La mediocrazia è anticamera di dittature, anche edulcorate?  
«La dittatura è psicotica, la mediocrazia è perversa. Psicotica perché la dittatura non ha alcun dubbio su chi deve decidere. Hitler, Mussolini, Tito sono stati tutti personaggi ipervisibili, affascinanti, che schiacciano con le loro parole; la mediocrazia è perversa perché cerca di dissolvere l’autorità nelle persone facendo in modo che la interiorizzino e si comportino come fosse una volontà loro». 

L’inglese standard è la lingua ufficiale della mediocrazia?  
«L’inglese manageriale sì, e uccide l’inglese. È un suicidio linguistico parlare questa lingua quando si è anglofoni, non si può pensare il mondo nella sua complessità o qualsiasi fenomeno sociale utilizzando un vocabolario che non è utile se non alla organizzazione privata». 

Tecnologia, social, colossi del web. Anche lì domina la mediocrazia?  
«Dobbiamo immunizzarci da un certo lessico che parla di progresso, innovazione, eccellenza.
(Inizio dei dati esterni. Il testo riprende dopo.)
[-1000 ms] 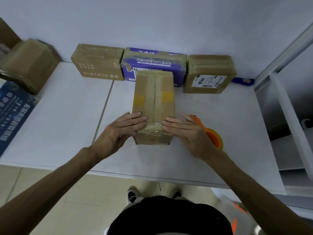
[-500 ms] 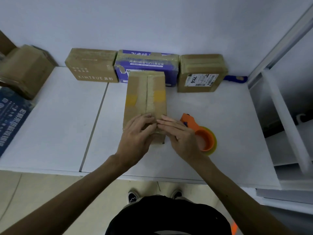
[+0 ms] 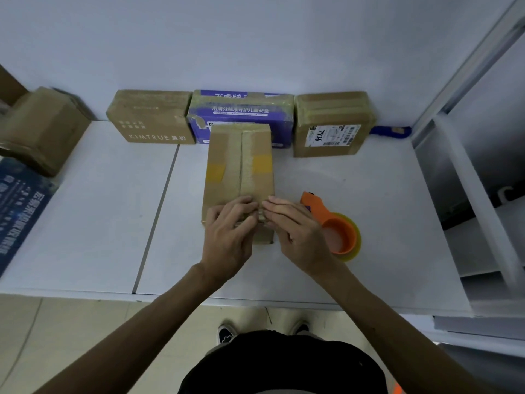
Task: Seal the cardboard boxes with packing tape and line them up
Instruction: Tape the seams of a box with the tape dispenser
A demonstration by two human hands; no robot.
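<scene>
A long brown cardboard box [image 3: 240, 169] lies on the white table [image 3: 99, 223], taped along its centre seam, with yellow tape patches on both flaps. My left hand [image 3: 227, 231] and my right hand [image 3: 295, 231] press flat on its near end, fingertips meeting over the seam. An orange tape dispenser [image 3: 338, 228] with a clear roll lies on the table just right of my right hand. Three sealed boxes stand in a row against the wall: a brown KIMTRUE box [image 3: 152, 118], a purple box [image 3: 241, 115] and a brown labelled box [image 3: 332, 123].
At the far left sit another cardboard box [image 3: 42, 129] and a blue printed carton [image 3: 17, 206]. A blue-handled tool [image 3: 390, 131] lies by the wall at the right. A white shelf frame [image 3: 483, 180] borders the table's right side.
Both hands have slid inward from the box's near corners until the fingertips meet over the seam. The view has shifted slightly.
</scene>
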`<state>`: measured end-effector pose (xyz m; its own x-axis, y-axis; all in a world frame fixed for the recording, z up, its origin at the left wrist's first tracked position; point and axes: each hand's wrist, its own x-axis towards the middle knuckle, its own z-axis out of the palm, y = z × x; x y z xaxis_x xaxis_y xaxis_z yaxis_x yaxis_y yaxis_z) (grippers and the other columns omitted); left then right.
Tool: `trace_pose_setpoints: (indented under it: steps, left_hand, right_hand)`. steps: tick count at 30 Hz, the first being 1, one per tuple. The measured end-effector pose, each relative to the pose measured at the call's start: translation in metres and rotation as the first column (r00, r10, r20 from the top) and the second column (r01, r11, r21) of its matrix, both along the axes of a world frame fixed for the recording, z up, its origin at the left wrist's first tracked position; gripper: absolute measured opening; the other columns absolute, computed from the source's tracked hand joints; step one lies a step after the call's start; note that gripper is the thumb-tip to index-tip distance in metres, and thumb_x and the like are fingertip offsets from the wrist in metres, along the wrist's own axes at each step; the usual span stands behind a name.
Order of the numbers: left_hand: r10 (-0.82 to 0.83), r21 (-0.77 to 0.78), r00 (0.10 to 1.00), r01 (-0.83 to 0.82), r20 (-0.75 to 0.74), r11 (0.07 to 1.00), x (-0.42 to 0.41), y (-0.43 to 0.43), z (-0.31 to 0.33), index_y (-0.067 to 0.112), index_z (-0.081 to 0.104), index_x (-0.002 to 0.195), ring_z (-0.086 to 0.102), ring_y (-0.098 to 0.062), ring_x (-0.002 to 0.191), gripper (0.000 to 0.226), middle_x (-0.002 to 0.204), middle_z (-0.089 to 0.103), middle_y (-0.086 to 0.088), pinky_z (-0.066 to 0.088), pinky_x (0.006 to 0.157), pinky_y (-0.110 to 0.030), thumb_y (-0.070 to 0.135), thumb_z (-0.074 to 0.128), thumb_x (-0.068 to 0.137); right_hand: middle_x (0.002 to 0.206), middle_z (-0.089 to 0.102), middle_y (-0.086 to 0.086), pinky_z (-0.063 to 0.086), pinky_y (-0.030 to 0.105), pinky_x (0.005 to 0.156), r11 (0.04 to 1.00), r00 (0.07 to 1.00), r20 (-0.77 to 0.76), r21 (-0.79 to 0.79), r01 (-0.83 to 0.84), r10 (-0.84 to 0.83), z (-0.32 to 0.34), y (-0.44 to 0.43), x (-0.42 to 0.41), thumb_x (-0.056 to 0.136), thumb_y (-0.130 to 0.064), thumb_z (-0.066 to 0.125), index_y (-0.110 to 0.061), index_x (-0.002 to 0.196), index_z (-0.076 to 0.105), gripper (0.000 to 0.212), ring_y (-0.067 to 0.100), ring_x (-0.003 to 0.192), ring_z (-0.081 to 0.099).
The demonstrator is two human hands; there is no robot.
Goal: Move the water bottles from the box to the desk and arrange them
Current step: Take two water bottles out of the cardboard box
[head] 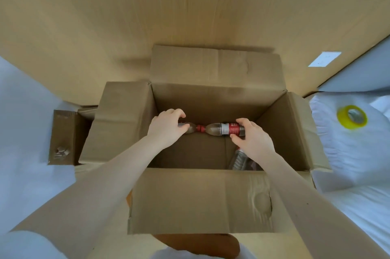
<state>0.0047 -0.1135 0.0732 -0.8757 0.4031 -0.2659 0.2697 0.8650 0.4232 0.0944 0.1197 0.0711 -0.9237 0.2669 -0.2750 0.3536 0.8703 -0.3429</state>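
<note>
The bottles are small clear plastic ones with red caps, and they look brownish against the cardboard. Three can be counted, all inside the open box, whose four flaps are folded outward. Two lie on their sides in a line near the far wall, neck to neck, so that the two caps meet or nearly meet in the middle. The left bottle shows only its shoulder and neck, because the left hand wraps round its body with the fingers curled over the top. The right bottle carries a red label with a white band at the neck end; the right hand grips its base end, thumb below and fingers curled above. Whether these two rest on the box floor or are lifted just off it cannot be told. The third bottle lies in the near right corner of the box, partly hidden under the right wrist, with its ribbed clear body showing. Both bare forearms reach in over the near wall. Beyond the box lies a wide tan sheet with one white sticker on it. One yellow tape roll rests on white cloth to the right, and one smaller carton stands at the left.
</note>
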Motion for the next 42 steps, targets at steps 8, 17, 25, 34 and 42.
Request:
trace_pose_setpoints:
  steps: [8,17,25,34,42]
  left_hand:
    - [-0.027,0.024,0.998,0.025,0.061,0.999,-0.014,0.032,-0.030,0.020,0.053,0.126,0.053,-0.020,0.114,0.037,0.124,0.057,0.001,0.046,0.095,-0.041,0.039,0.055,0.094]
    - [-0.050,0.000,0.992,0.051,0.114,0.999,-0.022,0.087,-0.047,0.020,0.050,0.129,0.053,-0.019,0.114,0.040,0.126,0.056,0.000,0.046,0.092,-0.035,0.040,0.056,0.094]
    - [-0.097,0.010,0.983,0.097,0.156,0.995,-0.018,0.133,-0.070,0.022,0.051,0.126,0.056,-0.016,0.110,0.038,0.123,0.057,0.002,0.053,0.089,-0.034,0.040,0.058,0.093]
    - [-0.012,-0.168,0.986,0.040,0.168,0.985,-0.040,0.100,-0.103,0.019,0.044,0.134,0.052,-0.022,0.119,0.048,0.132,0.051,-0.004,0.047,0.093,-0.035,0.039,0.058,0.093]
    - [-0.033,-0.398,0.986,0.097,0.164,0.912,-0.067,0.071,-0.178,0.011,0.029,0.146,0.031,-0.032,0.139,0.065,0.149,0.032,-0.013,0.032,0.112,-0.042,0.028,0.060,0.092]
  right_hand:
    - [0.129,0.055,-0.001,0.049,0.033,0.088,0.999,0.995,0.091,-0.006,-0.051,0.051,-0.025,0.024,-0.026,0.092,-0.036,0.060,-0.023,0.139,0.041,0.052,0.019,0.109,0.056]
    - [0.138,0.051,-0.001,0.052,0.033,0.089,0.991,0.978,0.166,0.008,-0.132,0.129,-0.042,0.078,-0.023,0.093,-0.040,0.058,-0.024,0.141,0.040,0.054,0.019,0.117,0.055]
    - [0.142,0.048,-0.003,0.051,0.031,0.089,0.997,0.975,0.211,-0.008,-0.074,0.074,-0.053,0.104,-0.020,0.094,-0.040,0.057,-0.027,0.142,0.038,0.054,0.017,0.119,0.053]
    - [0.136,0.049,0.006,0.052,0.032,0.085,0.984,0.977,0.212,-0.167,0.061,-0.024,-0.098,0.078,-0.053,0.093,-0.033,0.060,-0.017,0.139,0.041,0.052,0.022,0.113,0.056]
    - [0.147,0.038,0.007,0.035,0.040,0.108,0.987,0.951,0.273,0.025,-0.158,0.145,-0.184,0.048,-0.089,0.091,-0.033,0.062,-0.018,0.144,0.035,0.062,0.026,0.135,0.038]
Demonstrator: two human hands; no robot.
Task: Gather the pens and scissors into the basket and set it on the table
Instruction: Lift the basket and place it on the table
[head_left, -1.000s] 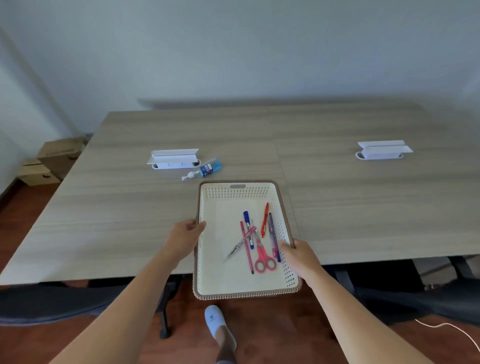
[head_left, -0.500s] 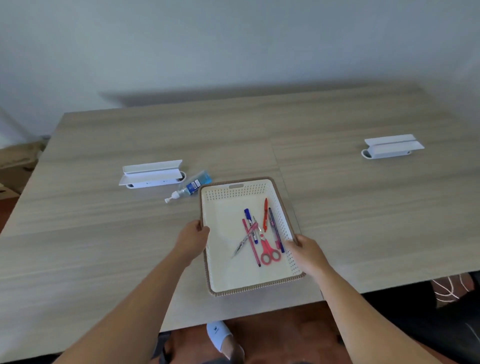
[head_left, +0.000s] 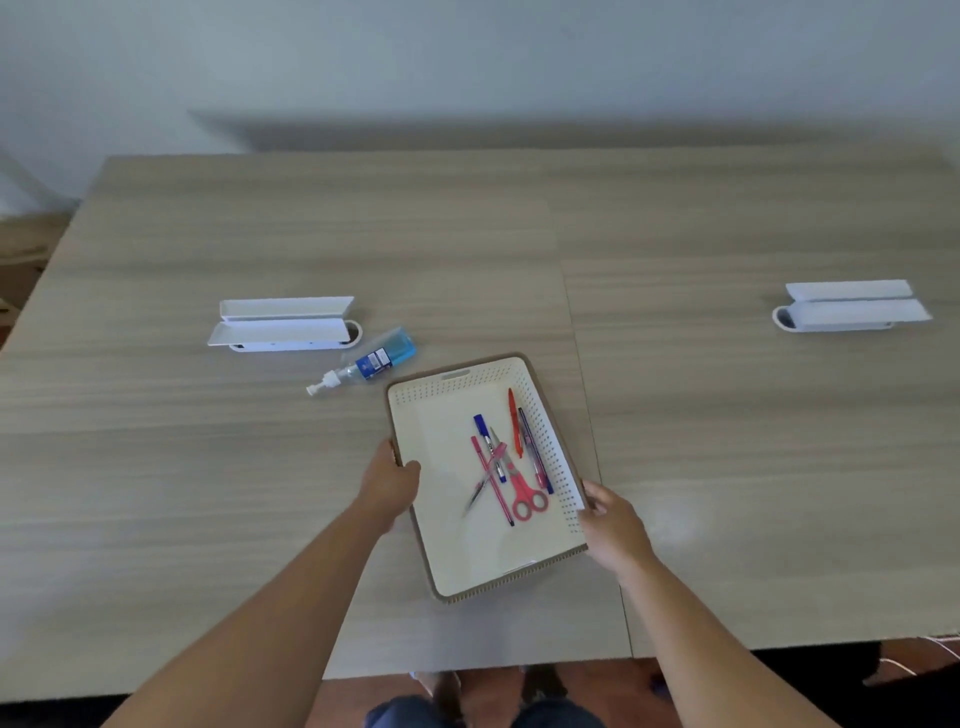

Mi interessa che si utilizzino questi strumenti ma si deve analizzare l’impatto che hanno su pensiero, morale, politica. Un utilizzo mirato dei social media, per esempio durante le elezioni, può rendere le persone estremamente manipolabili».  

Il contrario del mediocre è il superuomo, l’eroe?  
«No. L’antidoto è il pensiero critico, perché smaschera l’ideologia, che è un discorso di interessi sotto la parvenza di scienza. E fa subire un trattamento critico analitico a una nozione che qualcuno ci vuole ficcare nel cervello, per esempio l’inevitabilità della vendita di armi o di una nuova autostrada». 

È più ottimista sul futuro?  
«Qualsiasi impegno politico è a metà tra lo scoraggiamento e la speranza. Ed è proprio quando la situazione è scoraggiante che ci vuole il coraggio».